**EXERCISE**
Print exactly the lines starting at the one that contains "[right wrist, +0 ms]" and ending at the last line of the listing below.

**DATASET EXTRACT**
━━━━━━━━━━
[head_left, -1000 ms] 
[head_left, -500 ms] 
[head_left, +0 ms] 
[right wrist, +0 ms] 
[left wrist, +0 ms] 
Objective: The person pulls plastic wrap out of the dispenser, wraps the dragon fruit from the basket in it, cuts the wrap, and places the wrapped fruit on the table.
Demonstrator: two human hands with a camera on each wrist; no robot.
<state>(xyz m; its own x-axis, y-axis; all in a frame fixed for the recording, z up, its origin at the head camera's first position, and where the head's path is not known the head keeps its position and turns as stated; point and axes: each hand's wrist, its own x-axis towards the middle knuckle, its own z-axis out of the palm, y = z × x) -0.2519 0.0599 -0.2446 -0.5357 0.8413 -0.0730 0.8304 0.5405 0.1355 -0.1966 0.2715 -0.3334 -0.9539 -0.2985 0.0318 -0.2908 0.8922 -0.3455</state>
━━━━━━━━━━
**FINISHED TASK**
[right wrist, +0 ms] 
[left wrist, +0 ms] 
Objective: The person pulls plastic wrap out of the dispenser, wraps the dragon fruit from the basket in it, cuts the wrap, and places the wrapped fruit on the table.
Demonstrator: two human hands with a camera on each wrist; no robot.
<state>(xyz m; its own x-axis, y-axis; all in a frame fixed for the recording, z up, its origin at the head camera's first position, and where the head's path is not known the head keeps its position and turns as stated; point and axes: each hand's wrist, its own x-axis towards the middle knuckle, its own z-axis out of the palm, y = z × x) -0.2519 0.0599 -0.2446 -0.5357 0.8413 -0.0730 0.8304 0.5405 0.1355 -0.1966 0.2715 -0.3334 -0.9539 -0.2985 0.0318 -0.2908 0.8922 -0.3455</state>

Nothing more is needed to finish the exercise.